# REQUIRED ACTION:
In your reply, print every line of the listing exactly and omit all images.

# DATA RECORDS:

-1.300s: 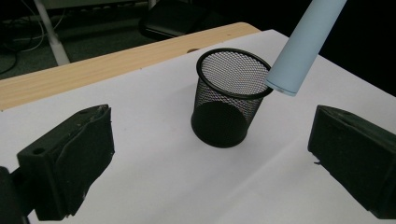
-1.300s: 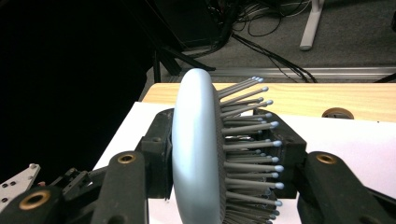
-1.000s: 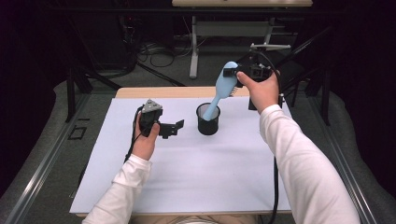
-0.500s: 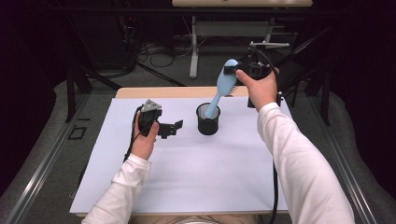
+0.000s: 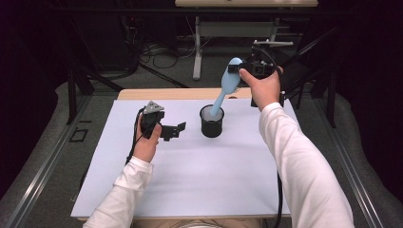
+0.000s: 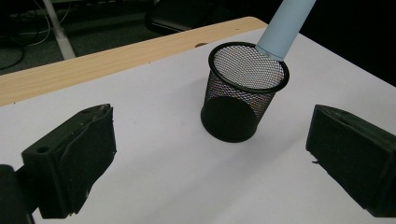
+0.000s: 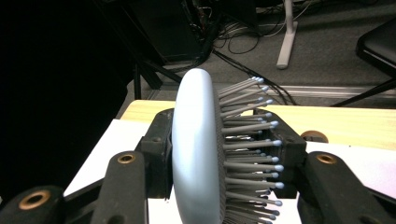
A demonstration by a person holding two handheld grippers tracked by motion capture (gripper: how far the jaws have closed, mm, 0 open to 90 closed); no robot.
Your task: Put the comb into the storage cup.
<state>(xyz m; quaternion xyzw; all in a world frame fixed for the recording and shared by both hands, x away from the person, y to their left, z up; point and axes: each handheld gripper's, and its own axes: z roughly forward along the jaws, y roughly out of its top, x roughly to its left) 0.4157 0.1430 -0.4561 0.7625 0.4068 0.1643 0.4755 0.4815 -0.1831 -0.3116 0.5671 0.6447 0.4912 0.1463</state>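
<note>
Broadly, a white sheet [image 5: 190, 180] covered most of the wooden table [image 5: 180, 93], and a person's two white-sleeved forearms came in from the near edge. Near the far middle of the sheet stood a black mesh cup [image 5: 211, 122], upright, with its rim open to the high view. A pale blue hairbrush [image 5: 227, 85] leaned out of it: the handle end rested inside the cup against the far side of the rim, while the head rose up and away toward the right hand. The right gripper [image 5: 240, 70] was held above the table's far edge, and its jaws were clamped on the brush head, one pad on the smooth back and the other against the bristles [image 7: 247, 149], as the right gripper view showed. The left gripper [image 5: 177, 130] sat low over the sheet, left of the cup and apart from it, pointing toward it. Its jaws stood wide apart with nothing between them; the left gripper view showed the cup framed between the two black pads [image 6: 79, 158].
</note>
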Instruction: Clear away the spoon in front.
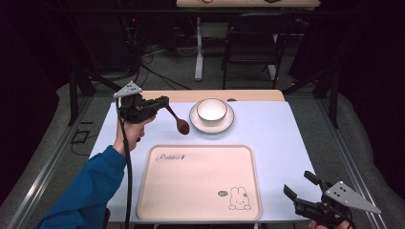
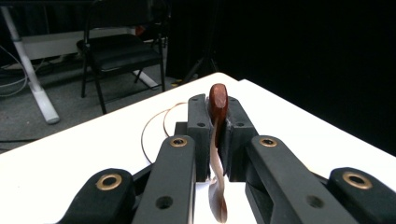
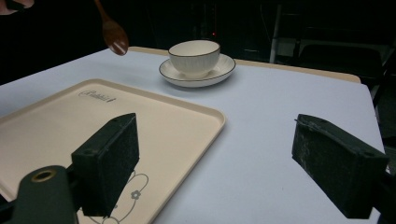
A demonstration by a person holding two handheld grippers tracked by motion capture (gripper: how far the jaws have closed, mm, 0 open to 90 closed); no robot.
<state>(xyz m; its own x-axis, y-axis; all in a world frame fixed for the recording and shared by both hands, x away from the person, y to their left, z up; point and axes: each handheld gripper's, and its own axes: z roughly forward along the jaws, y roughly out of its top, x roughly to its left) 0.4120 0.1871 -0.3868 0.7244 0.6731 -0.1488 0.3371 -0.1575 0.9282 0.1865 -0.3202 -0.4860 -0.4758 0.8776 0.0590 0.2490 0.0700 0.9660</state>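
Observation:
My left gripper (image 1: 165,104) hangs above the table's far left, shut on the handle of a dark brown wooden spoon (image 1: 179,122). The spoon's bowl hangs down to the right, close to the saucer. In the left gripper view the spoon (image 2: 217,105) stands clamped between the two jaws. A white bowl (image 1: 212,110) sits on a white saucer (image 1: 229,125) at the far middle. A beige tray (image 1: 191,186) with a rabbit drawing lies near the front. My right gripper (image 1: 299,186) rests open at the front right corner, with nothing between its fingers (image 3: 109,161).
The light blue table top (image 1: 272,138) ends at a wooden strip (image 1: 248,95) at the back. A black chair (image 1: 253,38) and a desk leg (image 1: 198,47) stand on the floor beyond. A black cable (image 1: 127,171) trails down from the left gripper.

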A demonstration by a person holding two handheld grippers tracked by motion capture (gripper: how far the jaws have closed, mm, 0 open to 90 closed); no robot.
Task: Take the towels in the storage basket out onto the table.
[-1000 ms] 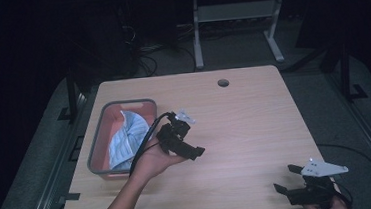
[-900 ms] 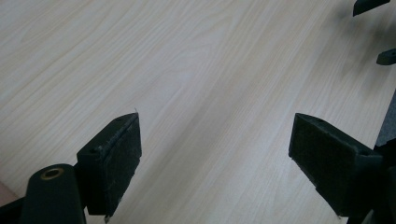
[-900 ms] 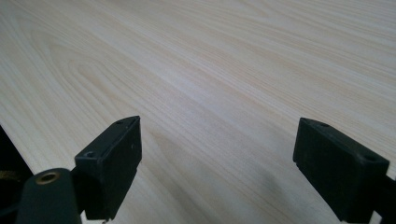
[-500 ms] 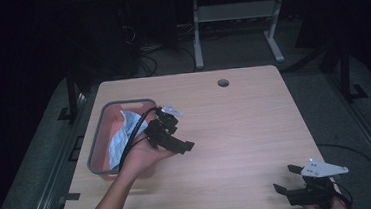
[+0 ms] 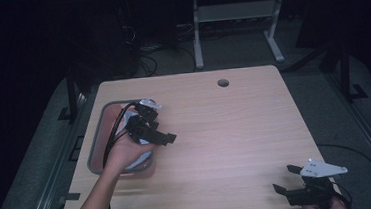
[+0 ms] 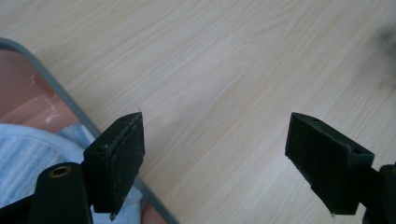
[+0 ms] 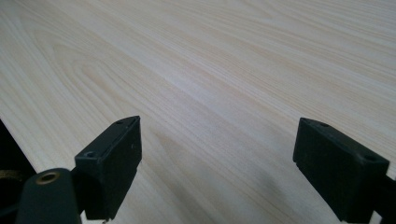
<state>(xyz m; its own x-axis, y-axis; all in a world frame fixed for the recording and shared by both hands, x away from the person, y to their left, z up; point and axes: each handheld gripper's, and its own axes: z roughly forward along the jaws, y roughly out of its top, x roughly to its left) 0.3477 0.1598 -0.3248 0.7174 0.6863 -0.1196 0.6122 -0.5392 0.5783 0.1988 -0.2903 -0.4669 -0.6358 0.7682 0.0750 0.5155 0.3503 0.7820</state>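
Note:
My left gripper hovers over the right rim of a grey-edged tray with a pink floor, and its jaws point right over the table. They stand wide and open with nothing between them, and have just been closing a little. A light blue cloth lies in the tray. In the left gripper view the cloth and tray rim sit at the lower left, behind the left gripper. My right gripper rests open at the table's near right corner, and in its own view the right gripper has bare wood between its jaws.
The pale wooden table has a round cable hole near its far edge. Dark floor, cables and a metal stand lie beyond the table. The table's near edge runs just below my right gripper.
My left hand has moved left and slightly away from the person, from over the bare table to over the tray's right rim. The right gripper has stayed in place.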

# ANSWER BOX:
-1.300s: 
-1.300s: 
-1.000s: 
-0.500s: 
+0.000s: 
+0.000s: 
+0.000s: 
A demonstration by a person holding two handheld grippers tracked by motion capture (gripper: how far the jaws have closed, mm, 0 open to 90 closed); no robot.
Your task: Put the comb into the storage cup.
<state>(xyz m; quaternion xyzw; all in a world frame fixed for the recording and shared by both hands, x away from the person, y to their left, z up; point and axes: each handheld gripper's, and its own axes: z roughly forward along the jaws, y roughly out of its top, x roughly to its left) 0.4157 0.1430 -0.4561 0.7625 0.4068 0.1643 0.4755 0.4815 -0.1831 -0.3116 0.5671 0.6447 0.4912 0.1463</state>
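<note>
Broadly, a white sheet [image 5: 190, 180] covered most of the wooden table [image 5: 180, 93], and a person's two white-sleeved forearms came in from the near edge. Near the far middle of the sheet stood a black mesh cup [image 5: 211, 122], upright, with its rim open to the high view. A pale blue hairbrush [image 5: 227, 85] leaned out of it: the handle end rested inside the cup against the far side of the rim, while the head rose up and away toward the right hand. The right gripper [image 5: 240, 70] was held above the table's far edge, and its jaws were clamped on the brush head, one pad on the smooth back and the other against the bristles [image 7: 247, 149], as the right gripper view showed. The left gripper [image 5: 177, 130] sat low over the sheet, left of the cup and apart from it, pointing toward it. Its jaws stood wide apart with nothing between them; the left gripper view showed the cup framed between the two black pads [image 6: 79, 158].
</note>
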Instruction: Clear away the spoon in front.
A demonstration by a person holding two handheld grippers tracked by motion capture (gripper: how far the jaws have closed, mm, 0 open to 90 closed); no robot.
<state>(xyz m; its own x-axis, y-axis; all in a world frame fixed for the recording and shared by both hands, x away from the person, y to their left, z up; point and axes: each handheld gripper's, and its own axes: z roughly forward along the jaws, y roughly out of its top, x roughly to its left) 0.4120 0.1871 -0.3868 0.7244 0.6731 -0.1488 0.3371 -0.1575 0.9282 0.1865 -0.3202 -0.4860 -0.4758 0.8776 0.0590 0.2490 0.0700 0.9660</state>
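Observation:
My left gripper (image 1: 165,104) hangs above the table's far left, shut on the handle of a dark brown wooden spoon (image 1: 179,122). The spoon's bowl hangs down to the right, close to the saucer. In the left gripper view the spoon (image 2: 217,105) stands clamped between the two jaws. A white bowl (image 1: 212,110) sits on a white saucer (image 1: 229,125) at the far middle. A beige tray (image 1: 191,186) with a rabbit drawing lies near the front. My right gripper (image 1: 299,186) rests open at the front right corner, with nothing between its fingers (image 3: 109,161).
The light blue table top (image 1: 272,138) ends at a wooden strip (image 1: 248,95) at the back. A black chair (image 1: 253,38) and a desk leg (image 1: 198,47) stand on the floor beyond. A black cable (image 1: 127,171) trails down from the left gripper.
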
A demonstration by a person holding two handheld grippers tracked by motion capture (gripper: how far the jaws have closed, mm, 0 open to 90 closed); no robot.
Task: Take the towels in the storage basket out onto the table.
[-1000 ms] 
[-900 ms] 
[-900 ms] 
[-500 ms] 
[+0 ms] 
[+0 ms] 
[+0 ms] 
<state>(xyz m; its own x-axis, y-axis; all in a world frame fixed for the recording and shared by both hands, x away from the person, y to their left, z up; point and axes: each handheld gripper's, and its own axes: z roughly forward along the jaws, y roughly out of its top, x roughly to its left) 0.3477 0.1598 -0.3248 0.7174 0.6863 -0.1196 0.6122 -0.5392 0.5783 0.1988 -0.2903 -0.4669 -0.6358 0.7682 0.0750 0.5155 0.3503 0.7820</state>
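Note:
My left gripper hovers over the right rim of a grey-edged tray with a pink floor, and its jaws point right over the table. They stand wide and open with nothing between them, and have just been closing a little. A light blue cloth lies in the tray. In the left gripper view the cloth and tray rim sit at the lower left, behind the left gripper. My right gripper rests open at the table's near right corner, and in its own view the right gripper has bare wood between its jaws.
The pale wooden table has a round cable hole near its far edge. Dark floor, cables and a metal stand lie beyond the table. The table's near edge runs just below my right gripper.
My left hand has moved left and slightly away from the person, from over the bare table to over the tray's right rim. The right gripper has stayed in place.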

What was produced is the complete output.